Extracted data entries:
-- Opening Marker --

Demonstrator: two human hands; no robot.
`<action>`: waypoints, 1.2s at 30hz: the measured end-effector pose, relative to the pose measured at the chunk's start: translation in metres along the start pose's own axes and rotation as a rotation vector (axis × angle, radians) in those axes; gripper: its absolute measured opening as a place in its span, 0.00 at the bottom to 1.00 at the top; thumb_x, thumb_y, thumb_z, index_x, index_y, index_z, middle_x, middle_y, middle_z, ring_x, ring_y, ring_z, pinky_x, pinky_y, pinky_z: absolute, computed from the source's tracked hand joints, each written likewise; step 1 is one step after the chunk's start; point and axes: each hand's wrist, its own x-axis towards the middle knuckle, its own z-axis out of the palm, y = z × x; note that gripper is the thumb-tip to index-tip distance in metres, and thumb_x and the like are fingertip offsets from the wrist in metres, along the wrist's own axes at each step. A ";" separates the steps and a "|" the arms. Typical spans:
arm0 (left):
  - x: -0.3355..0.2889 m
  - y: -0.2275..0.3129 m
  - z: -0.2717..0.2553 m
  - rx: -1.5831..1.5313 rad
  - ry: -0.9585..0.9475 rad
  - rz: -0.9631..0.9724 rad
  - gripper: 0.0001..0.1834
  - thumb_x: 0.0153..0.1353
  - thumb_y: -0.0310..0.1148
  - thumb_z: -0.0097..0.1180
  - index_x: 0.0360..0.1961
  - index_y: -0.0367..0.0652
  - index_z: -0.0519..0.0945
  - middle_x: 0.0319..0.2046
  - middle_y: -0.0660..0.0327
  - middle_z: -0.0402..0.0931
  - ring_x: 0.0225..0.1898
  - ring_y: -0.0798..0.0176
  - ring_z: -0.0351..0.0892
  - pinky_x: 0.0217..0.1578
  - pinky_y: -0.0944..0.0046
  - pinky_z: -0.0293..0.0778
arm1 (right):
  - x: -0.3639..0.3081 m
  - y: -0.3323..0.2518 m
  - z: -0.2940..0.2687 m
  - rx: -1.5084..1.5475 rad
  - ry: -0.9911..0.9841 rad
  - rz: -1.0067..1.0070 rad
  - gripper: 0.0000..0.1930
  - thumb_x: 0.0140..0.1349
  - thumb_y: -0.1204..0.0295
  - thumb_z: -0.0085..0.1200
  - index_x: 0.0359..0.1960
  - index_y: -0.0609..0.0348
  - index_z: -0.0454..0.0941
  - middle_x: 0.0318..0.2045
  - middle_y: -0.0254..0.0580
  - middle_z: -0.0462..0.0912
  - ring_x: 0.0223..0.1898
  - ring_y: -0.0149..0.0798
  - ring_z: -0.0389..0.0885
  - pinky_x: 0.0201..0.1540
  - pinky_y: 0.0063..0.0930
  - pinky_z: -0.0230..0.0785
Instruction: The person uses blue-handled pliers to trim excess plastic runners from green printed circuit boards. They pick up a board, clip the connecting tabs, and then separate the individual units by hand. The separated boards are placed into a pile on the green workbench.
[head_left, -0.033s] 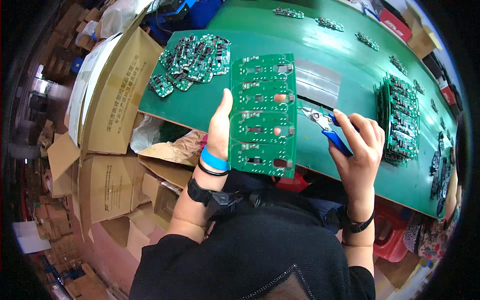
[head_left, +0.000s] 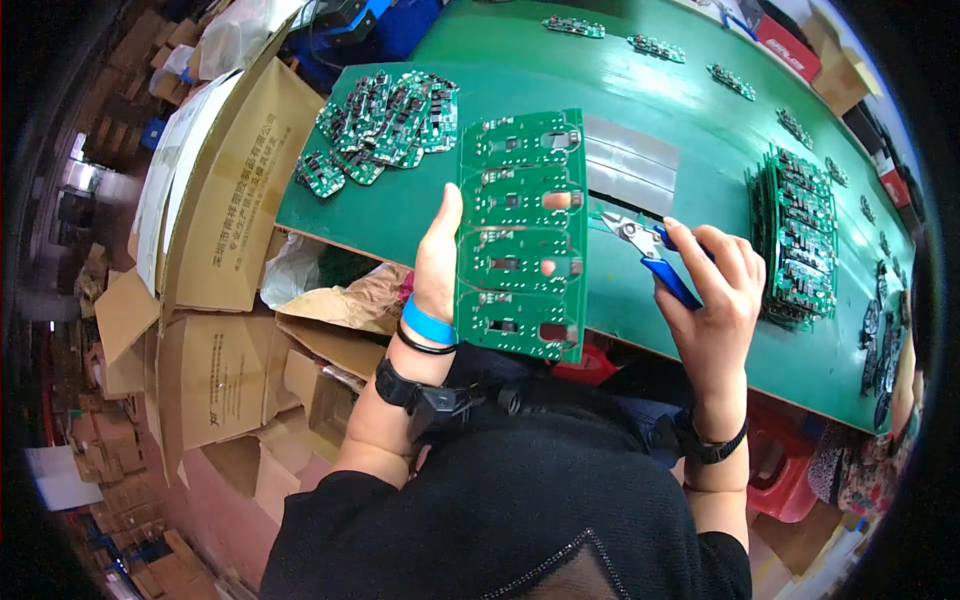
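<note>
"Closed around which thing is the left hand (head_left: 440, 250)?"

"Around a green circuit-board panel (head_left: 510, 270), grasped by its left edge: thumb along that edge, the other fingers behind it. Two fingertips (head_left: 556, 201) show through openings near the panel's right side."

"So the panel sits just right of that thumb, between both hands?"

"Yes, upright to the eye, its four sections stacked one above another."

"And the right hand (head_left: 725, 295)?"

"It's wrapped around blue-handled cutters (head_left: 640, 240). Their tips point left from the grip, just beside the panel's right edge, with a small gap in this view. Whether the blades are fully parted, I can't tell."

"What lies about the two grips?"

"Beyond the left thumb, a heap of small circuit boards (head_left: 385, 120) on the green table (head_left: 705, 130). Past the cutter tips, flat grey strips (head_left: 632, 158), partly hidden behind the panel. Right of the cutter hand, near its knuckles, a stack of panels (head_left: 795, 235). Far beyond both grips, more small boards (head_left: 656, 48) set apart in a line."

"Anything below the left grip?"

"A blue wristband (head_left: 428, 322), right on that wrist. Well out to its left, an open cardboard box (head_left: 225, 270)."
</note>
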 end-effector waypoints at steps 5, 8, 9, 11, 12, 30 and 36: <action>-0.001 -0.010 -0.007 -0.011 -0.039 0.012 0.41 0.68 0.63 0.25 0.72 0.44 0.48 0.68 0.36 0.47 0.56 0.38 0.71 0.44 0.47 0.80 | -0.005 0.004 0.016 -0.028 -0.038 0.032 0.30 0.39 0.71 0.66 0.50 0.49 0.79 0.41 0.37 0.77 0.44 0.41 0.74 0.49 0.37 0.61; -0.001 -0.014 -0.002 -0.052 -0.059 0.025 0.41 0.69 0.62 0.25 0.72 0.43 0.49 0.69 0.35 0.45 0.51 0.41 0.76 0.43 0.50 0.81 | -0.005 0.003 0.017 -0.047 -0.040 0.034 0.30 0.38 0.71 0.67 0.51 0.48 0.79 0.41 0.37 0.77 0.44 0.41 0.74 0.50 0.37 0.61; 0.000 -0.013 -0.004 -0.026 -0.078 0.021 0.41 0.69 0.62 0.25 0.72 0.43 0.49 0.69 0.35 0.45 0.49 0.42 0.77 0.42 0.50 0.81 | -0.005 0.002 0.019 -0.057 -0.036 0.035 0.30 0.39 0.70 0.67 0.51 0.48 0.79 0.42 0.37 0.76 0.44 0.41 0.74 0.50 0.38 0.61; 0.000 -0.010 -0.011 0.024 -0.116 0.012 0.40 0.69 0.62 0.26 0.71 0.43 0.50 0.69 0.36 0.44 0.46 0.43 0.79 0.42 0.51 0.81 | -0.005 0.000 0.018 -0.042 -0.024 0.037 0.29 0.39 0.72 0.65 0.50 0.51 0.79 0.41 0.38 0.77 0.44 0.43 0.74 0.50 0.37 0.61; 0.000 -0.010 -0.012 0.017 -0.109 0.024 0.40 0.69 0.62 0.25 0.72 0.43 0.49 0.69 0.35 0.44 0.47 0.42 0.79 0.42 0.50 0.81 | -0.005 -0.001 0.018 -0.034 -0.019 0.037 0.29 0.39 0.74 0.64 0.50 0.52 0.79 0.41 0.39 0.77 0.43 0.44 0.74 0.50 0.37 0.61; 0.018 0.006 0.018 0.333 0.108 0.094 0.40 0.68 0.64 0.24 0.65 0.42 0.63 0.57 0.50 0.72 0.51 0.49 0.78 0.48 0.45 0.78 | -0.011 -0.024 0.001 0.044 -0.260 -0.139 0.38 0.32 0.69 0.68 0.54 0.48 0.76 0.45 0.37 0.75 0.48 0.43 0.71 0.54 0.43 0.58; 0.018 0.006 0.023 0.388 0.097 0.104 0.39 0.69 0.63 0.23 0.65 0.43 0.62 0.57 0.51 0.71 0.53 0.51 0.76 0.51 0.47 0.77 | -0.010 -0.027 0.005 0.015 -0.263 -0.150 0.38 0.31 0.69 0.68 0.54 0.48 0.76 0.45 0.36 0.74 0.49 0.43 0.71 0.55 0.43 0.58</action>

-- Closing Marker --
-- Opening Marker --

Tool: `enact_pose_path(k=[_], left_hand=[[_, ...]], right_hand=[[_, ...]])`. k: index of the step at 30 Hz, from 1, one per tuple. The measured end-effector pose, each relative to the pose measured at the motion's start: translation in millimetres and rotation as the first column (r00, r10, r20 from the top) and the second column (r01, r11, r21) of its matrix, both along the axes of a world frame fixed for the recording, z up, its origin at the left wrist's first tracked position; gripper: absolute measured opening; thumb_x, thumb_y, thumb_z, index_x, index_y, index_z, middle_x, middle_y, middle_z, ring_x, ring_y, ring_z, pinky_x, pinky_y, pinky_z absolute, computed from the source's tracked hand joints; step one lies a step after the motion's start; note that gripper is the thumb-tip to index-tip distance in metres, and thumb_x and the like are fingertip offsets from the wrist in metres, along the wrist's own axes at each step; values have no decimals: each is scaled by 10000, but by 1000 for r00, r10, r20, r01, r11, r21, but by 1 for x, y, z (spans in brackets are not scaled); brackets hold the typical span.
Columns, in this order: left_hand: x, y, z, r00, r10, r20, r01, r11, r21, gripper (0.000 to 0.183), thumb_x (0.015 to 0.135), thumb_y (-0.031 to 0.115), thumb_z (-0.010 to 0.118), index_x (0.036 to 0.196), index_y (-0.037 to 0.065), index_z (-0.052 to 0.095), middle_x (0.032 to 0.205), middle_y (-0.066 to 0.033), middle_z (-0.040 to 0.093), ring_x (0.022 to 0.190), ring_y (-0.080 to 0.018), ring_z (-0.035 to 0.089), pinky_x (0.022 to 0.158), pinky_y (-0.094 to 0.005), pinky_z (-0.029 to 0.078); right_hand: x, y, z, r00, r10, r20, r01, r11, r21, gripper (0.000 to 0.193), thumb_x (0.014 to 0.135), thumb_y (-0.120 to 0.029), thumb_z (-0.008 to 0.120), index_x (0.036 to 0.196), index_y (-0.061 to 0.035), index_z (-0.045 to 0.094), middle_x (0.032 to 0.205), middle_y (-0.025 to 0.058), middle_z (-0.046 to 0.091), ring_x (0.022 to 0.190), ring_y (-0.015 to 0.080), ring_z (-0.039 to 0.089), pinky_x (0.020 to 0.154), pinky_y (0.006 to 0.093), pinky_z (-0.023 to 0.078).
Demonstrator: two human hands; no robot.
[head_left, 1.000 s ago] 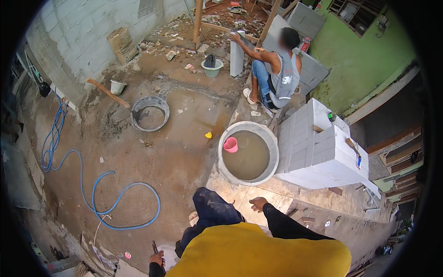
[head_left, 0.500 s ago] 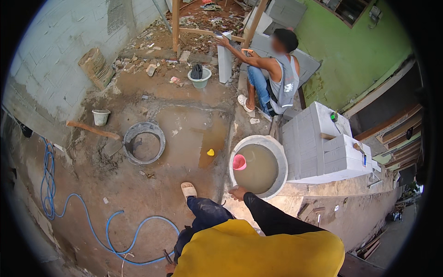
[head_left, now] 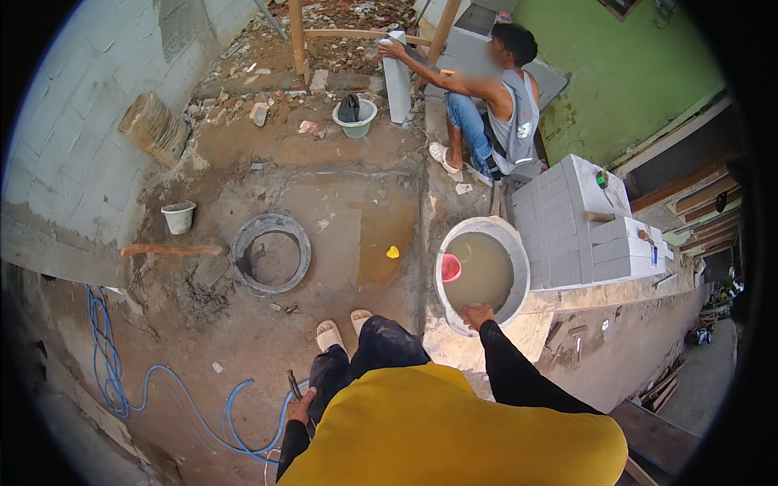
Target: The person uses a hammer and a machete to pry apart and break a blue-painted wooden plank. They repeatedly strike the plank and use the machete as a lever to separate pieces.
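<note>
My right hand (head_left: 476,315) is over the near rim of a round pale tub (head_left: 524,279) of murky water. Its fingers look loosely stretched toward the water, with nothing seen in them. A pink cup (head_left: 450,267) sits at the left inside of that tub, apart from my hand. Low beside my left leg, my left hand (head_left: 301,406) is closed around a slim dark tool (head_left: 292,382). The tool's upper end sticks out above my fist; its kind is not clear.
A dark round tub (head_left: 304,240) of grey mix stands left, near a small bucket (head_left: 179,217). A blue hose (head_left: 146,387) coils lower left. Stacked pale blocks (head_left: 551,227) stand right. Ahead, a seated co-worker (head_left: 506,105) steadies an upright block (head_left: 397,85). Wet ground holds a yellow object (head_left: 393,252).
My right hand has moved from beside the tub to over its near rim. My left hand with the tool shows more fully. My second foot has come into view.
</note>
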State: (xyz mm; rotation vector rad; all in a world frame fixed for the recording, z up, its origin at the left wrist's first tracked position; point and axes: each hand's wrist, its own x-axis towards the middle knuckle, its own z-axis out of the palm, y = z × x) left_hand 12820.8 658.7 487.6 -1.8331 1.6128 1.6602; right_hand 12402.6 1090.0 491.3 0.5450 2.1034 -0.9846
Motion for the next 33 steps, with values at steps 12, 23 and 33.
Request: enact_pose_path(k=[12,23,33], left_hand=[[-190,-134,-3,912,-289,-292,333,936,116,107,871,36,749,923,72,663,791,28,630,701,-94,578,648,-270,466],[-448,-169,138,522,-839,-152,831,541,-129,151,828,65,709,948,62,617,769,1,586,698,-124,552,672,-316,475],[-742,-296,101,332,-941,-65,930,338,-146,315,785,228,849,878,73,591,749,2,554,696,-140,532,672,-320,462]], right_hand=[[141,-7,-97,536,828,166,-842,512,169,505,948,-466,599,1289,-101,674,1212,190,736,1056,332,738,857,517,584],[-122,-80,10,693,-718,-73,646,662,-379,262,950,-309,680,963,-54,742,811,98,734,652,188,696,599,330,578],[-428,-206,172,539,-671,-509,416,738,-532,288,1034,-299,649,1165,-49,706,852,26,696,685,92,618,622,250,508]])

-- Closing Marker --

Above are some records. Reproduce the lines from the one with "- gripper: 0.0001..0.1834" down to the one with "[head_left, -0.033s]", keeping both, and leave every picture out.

  - gripper: 0.0001..0.1834
  - thumb_x: 0.0153..0.1353
  - thumb_y: -0.0310..0.1148
  - thumb_z: -0.0097..0.1180
  - index_x: 0.0360..0.1961
  - index_y: -0.0367..0.0652
  - index_z: -0.0519..0.0945
  - middle_x: 0.0319..0.2046
  - middle_y: -0.0660..0.0327
  - middle_z: -0.0402..0.0931
  - ring_x: 0.0225..0.1898
  - ring_y: -0.0798..0.0176
  - ring_z: -0.0351..0.0892
  - pinky_x: 0.0217..0.1578
  - pinky_y: -0.0944..0.0046
  - pinky_z: -0.0293..0.0778
arm1 (right):
  - x: -0.3639..0.3081 m
  - y: -0.3323..0.2518 m
  - z: -0.2940..0.2687 m
  - rx: -1.5084..1.5475 rad
  - ry: -0.9911..0.9841 rad
  - rz: -1.0067..1.0070 rad
  - gripper: 0.0000..0.1930
  - thumb_x: 0.0140..0.1349
  - thumb_y: -0.1204..0.0295
  - thumb_z: -0.0085..0.1200
  - index_x: 0.0359..0.1960
  - index_y: -0.0609..0.0348
  - index_z: -0.0454..0.0941
  - middle_x: 0.0318..0.2045
  - middle_y: -0.0254..0.0580
  - middle_z: -0.0462..0.0912
  - ring_x: 0.0223..0.1898
  - ring_y: -0.0149..0.0798
  - ring_z: -0.0389..0.0885
  - pinky_x: 0.0201..0.1540
  - pinky_y: 0.0063..0.0930
  - pinky_z: -0.0230..0.0785
Instruction: The person uses blue-handled pliers to trim excess plastic runners from green printed circuit boards. They pick up a board, clip the connecting tabs, and then separate the individual units by hand. The separated boards are placed into a pile on the green workbench.
[head_left, -0.033s] 

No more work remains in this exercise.